The cylinder is infinite, therefore any horizontal plane is a plane of symmetry of the charge distribution. In addition, any vertical plane containing the axis of revolution of the cylinder is a plane a of symmetry of the charge distribution as well.

We therefore conclude that the electric field created by the infinite cylinder is radial, directed outward if $\rho >0$ and directed inward if $\rho <0$.

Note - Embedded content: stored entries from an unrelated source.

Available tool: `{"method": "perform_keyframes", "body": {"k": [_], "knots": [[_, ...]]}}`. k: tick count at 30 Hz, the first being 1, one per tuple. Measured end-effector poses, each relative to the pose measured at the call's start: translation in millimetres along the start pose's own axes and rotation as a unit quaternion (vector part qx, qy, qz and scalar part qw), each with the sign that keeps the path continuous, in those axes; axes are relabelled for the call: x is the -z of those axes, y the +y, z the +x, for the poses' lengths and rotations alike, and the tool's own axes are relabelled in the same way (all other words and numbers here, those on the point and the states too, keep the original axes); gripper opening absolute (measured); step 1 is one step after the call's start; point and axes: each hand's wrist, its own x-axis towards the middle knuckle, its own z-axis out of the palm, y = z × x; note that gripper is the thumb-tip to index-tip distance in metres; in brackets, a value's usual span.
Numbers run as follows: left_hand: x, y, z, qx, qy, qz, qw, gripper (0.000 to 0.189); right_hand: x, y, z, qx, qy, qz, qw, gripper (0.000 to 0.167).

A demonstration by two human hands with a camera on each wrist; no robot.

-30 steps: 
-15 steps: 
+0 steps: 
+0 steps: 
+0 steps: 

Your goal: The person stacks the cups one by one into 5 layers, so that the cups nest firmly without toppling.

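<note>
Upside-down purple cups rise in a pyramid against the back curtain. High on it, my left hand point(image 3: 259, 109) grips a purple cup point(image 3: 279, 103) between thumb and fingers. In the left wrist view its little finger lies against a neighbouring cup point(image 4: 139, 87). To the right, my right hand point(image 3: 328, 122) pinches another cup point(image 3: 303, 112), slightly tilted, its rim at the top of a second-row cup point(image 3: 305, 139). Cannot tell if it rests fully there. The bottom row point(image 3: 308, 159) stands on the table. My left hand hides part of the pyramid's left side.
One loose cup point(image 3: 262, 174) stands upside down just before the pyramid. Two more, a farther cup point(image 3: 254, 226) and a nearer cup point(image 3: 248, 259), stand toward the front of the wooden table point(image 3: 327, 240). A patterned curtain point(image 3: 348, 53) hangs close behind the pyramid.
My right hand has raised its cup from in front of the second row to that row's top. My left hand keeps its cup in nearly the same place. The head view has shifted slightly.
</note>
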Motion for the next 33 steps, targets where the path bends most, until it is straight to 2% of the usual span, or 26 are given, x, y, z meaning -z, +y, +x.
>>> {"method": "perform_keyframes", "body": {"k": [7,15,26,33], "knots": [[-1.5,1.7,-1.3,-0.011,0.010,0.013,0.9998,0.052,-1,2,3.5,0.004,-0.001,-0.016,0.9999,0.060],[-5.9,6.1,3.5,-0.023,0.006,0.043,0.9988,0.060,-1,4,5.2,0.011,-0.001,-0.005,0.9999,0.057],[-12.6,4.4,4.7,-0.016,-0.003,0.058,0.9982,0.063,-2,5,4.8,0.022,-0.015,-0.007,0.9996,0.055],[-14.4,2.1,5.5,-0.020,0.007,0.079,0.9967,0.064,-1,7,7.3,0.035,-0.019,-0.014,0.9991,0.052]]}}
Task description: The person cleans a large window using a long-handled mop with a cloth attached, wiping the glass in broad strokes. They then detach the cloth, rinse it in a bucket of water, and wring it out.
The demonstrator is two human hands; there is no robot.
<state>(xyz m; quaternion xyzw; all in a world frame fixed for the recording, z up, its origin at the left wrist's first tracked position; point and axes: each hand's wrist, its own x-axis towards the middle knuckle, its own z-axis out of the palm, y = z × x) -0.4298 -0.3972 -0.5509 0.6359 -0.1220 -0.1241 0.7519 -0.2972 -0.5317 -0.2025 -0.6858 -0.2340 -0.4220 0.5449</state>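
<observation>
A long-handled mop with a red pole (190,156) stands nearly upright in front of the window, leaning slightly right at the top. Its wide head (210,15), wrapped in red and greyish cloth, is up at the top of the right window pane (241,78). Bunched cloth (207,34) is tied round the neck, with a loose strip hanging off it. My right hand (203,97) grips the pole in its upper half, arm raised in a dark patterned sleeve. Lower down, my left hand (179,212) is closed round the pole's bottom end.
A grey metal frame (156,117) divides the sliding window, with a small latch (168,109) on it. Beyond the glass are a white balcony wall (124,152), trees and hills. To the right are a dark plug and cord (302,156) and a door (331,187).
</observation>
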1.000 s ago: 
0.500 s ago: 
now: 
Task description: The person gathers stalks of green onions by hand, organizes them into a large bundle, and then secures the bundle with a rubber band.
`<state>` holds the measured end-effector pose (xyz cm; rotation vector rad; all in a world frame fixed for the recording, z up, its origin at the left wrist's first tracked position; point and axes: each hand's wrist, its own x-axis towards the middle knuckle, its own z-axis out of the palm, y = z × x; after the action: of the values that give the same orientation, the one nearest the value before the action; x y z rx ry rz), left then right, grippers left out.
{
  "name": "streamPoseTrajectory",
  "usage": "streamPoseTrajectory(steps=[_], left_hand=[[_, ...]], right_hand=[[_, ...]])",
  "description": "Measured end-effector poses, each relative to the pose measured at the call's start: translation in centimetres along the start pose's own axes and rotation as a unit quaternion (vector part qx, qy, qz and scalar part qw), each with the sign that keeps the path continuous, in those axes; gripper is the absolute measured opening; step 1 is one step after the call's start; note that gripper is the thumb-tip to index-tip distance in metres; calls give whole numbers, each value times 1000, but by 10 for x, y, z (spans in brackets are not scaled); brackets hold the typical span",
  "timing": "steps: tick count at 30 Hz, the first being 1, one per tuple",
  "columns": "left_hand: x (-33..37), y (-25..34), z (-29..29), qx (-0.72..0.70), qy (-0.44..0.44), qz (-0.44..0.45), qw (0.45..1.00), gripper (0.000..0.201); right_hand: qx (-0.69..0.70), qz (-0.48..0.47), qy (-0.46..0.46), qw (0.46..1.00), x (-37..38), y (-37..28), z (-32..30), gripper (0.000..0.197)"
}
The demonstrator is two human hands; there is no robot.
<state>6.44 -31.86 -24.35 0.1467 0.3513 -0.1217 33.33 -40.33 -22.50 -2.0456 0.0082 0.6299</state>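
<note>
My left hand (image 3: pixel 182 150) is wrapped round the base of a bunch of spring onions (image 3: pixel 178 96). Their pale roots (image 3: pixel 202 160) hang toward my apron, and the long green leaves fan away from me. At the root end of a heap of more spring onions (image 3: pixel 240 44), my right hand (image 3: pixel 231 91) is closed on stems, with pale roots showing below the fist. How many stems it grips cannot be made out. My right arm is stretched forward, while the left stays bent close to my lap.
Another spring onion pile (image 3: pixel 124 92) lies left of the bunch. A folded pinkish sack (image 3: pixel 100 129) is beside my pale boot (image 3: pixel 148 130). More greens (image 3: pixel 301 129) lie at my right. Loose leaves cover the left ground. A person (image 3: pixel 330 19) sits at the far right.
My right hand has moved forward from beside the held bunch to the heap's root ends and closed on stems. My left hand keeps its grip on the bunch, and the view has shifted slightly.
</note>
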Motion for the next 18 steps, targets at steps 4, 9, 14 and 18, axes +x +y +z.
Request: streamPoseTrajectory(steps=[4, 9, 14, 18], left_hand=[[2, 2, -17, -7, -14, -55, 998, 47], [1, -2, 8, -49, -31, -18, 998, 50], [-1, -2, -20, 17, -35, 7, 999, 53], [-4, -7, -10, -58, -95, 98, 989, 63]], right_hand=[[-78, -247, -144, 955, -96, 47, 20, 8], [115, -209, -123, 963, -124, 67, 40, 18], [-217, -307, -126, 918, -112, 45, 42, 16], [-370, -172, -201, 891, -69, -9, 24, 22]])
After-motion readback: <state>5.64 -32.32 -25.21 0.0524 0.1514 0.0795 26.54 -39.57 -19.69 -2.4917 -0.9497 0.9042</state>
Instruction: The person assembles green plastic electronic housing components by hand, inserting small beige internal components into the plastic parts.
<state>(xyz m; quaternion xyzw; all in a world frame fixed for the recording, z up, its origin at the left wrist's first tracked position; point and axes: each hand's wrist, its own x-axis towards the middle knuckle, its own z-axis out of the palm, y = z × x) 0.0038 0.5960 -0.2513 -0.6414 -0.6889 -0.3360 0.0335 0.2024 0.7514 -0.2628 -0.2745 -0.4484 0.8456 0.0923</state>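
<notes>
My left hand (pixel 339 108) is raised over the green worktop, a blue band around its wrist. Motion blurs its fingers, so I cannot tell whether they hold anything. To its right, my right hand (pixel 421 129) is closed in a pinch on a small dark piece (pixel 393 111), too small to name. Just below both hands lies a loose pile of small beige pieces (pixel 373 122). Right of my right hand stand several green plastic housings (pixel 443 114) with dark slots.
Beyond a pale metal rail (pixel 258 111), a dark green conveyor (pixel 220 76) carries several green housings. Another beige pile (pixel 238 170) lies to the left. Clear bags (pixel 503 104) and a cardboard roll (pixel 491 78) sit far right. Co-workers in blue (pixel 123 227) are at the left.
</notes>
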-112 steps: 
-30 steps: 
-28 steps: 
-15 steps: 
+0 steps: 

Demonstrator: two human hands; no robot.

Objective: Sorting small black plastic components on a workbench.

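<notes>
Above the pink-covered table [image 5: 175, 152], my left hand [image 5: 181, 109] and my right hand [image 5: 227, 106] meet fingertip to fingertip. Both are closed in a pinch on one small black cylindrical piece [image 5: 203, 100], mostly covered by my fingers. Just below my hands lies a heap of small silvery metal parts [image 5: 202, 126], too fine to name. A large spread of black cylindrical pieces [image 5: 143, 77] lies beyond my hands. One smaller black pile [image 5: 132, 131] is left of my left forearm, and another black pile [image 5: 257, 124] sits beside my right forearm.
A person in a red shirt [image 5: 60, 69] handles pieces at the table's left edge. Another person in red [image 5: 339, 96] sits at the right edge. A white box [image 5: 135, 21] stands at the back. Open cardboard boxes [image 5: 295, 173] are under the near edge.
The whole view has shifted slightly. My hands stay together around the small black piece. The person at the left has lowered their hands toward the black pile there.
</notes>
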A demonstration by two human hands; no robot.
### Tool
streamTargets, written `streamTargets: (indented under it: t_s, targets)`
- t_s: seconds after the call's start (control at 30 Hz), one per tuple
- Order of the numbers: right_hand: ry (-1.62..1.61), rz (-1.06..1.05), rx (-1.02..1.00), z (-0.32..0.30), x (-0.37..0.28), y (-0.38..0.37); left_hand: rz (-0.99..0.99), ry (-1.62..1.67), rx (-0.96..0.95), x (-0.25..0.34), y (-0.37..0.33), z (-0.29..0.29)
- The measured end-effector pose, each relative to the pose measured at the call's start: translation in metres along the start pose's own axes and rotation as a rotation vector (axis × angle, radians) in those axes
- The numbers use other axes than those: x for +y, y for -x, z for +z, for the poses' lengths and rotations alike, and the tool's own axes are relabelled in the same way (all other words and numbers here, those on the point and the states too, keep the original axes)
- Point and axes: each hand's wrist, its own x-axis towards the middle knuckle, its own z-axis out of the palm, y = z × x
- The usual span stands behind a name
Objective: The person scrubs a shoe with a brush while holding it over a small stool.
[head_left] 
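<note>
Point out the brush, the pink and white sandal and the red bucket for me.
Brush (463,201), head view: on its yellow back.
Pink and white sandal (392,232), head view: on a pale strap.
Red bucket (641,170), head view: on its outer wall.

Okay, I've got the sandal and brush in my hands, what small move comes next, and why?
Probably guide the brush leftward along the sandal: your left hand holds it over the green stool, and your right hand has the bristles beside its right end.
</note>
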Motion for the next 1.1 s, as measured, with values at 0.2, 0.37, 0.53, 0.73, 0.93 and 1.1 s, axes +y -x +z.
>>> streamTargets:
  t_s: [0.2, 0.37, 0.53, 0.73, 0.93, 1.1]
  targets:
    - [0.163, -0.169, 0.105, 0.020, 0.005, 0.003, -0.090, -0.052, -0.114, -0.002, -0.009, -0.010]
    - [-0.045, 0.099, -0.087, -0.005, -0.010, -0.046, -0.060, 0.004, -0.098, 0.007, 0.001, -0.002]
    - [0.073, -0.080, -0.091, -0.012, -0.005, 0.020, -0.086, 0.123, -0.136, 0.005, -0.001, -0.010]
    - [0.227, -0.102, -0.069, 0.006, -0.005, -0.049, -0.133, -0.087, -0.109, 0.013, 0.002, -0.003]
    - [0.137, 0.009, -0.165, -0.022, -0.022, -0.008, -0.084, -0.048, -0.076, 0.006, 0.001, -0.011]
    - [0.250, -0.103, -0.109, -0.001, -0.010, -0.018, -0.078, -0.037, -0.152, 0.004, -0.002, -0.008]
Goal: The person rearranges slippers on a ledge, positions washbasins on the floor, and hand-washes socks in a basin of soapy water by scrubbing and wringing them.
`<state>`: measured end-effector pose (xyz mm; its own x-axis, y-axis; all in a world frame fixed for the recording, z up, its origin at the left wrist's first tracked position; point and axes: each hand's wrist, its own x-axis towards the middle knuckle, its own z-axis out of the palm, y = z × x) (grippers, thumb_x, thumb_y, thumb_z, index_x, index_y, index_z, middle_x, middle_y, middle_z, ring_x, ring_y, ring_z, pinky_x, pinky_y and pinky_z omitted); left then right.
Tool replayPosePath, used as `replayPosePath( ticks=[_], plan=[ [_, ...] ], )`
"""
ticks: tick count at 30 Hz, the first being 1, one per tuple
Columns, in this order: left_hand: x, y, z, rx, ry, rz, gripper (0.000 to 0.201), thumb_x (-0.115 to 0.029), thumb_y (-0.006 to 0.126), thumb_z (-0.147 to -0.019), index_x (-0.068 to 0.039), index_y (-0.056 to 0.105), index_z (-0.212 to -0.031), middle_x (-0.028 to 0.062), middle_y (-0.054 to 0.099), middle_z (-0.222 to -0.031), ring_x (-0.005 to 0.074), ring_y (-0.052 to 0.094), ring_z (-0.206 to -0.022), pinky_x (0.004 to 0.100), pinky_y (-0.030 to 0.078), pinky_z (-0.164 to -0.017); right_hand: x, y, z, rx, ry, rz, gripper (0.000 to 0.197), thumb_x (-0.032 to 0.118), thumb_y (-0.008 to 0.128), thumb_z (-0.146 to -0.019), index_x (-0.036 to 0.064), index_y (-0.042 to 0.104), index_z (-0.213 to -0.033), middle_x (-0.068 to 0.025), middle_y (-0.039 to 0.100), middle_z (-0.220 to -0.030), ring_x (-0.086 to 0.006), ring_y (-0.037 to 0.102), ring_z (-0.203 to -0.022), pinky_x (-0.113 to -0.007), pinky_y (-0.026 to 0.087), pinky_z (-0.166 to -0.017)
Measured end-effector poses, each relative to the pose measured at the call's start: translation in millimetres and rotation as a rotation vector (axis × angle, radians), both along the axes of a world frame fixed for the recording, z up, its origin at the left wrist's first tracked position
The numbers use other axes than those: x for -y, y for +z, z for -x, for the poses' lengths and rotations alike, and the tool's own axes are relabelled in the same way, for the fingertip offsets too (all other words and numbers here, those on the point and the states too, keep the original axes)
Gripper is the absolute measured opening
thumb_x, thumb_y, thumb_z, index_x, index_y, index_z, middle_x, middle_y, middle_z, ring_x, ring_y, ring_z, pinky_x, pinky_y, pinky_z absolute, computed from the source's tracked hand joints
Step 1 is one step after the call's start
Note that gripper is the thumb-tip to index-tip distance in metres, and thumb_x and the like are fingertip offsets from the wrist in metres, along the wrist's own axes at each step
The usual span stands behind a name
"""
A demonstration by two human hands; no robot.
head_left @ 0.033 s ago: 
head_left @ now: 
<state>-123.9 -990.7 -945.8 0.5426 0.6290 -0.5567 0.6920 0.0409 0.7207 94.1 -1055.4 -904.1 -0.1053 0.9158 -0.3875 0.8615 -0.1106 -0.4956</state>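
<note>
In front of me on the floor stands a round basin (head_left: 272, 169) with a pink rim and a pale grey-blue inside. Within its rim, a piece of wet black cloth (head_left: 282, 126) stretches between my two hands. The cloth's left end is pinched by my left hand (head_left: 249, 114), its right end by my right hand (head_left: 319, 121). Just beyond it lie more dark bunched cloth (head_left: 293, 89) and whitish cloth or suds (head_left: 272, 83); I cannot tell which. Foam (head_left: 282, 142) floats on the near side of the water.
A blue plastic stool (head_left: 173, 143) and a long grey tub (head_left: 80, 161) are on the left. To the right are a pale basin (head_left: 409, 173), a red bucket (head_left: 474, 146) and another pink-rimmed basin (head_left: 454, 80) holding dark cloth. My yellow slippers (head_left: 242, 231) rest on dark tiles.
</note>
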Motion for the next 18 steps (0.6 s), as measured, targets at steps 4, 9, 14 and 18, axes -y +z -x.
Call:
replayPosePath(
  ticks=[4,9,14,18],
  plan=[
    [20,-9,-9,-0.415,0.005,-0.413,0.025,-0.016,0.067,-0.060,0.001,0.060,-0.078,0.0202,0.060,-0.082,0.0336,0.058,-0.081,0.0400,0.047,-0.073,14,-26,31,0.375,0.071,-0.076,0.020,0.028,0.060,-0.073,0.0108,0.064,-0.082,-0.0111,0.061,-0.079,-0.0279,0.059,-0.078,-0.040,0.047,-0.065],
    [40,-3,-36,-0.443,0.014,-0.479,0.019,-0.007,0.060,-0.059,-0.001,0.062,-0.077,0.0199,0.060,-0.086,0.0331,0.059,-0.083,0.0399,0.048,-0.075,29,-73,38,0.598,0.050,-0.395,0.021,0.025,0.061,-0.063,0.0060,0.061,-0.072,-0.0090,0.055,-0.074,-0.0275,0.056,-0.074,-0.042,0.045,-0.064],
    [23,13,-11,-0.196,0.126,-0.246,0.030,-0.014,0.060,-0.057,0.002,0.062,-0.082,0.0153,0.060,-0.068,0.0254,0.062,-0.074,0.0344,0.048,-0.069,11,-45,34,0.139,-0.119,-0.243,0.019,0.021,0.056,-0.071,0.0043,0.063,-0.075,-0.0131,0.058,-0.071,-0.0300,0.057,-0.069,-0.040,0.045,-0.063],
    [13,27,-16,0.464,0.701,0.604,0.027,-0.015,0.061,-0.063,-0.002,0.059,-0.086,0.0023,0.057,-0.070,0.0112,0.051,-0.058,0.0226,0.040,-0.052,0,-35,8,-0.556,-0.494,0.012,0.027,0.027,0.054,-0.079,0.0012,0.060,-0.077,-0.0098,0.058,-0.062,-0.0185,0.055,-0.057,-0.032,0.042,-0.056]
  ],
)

Choice of a Gaussian surface and applying Gauss’s Law:

For our Gaussian surface, we choose a closed cylinder of length $L$ and radius $r$, centered on the axis of the cylinder as shown below. The electric field being radial, the electric flux is zero through the endcaps and there is only flux through the lateral wall of the Gaussian cylinder.

The infinite cylinder has a radius $R$ and we have no reason to assume that the electric field inside the insulating material will be the same as outside of the cylinder. Thus, we differentiate two regions: inside the insulating cylinder $\left(r\le R\right)$ and outside the insulating cylinder $\left(r>R\right)$.

Electric field inside the cylinder $\left(r\le R\right)$:

The electric flux through our Gaussian surface is equal to the sum of the electric flux through the endcaps and the lateral wall of the cylinder and we write

\begin{aligned} \oiint_A{\overrightarrow{E}\cdot \overrightarrow{dA}}&=\iint_{A_1}{Ecos\left(\theta \right)dA_1}+\iint_{A_2}{Ecos\left(\theta \right)dA_2}+\iint_{A_3}{Ecos\left(\theta \right)dA_3} \\ &=\iint_{A_1}{Ecos\left(90\right)dA_1}+\iint_{A_2}{Ecos\left(0\right)dA_2}+\iint_{A_3}{Ecos\left(90\right)dA_3} \\ &=0+Ecos\left(0\right)\iint_{A_2}{dA_2}+0 \\ &=E2\pi rL \end{aligned}

where the area of the lateral wall of the cylinder is equal to $A_2=2\pi rL$.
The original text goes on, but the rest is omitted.